> _Exercise requirements_:
Print the data in full, exactly as it reads.

> _Recorded information_:

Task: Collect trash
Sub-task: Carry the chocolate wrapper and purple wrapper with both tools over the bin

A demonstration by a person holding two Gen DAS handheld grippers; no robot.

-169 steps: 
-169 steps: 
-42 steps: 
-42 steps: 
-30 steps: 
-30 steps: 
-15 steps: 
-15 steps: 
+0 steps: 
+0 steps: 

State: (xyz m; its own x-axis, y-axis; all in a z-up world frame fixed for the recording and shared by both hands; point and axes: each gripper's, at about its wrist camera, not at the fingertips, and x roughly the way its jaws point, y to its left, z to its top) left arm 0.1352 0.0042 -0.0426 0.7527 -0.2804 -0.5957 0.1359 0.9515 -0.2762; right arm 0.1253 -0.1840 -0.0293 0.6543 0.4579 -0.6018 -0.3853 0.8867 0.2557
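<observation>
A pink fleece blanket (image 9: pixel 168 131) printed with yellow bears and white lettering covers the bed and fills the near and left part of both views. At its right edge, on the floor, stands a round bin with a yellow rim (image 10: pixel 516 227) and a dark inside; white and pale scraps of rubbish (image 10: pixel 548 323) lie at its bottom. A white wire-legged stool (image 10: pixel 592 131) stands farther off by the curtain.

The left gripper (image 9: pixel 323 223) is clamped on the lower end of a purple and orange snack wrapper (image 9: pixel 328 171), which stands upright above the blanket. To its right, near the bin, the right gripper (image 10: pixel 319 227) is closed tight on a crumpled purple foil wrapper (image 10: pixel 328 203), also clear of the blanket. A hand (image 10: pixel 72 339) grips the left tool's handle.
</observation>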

> _Reply to the exercise_:
Task: Collect trash
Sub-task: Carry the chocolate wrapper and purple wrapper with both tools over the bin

A demonstration by a person holding two Gen DAS handheld grippers; no robot.

-169 steps: 
-169 steps: 
-42 steps: 
-42 steps: 
-30 steps: 
-30 steps: 
-15 steps: 
-15 steps: 
+0 steps: 
+0 steps: 

State: (xyz m; its own x-axis, y-axis; all in a z-up world frame fixed for the recording and shared by both hands; point and axes: each gripper's, at about its wrist camera, not at the fingertips, and x roughly the way its jaws point, y to its left, z to its top) left arm 0.1352 0.0042 -0.0426 0.7527 -0.2804 -0.5957 0.1359 0.9515 -0.2762; right arm 0.1253 -0.1840 -0.0293 0.6543 0.4579 -0.6018 -0.3853 0.8867 0.2557
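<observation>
A pink fleece blanket (image 9: pixel 168 131) printed with yellow bears and white lettering covers the bed and fills the near and left part of both views. At its right edge, on the floor, stands a round bin with a yellow rim (image 10: pixel 516 227) and a dark inside; white and pale scraps of rubbish (image 10: pixel 548 323) lie at its bottom. A white wire-legged stool (image 10: pixel 592 131) stands farther off by the curtain.

The left gripper (image 9: pixel 323 223) is clamped on the lower end of a purple and orange snack wrapper (image 9: pixel 328 171), which stands upright above the blanket. To its right, near the bin, the right gripper (image 10: pixel 319 227) is closed tight on a crumpled purple foil wrapper (image 10: pixel 328 203), also clear of the blanket. A hand (image 10: pixel 72 339) grips the left tool's handle.
</observation>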

There's nothing more to this exercise.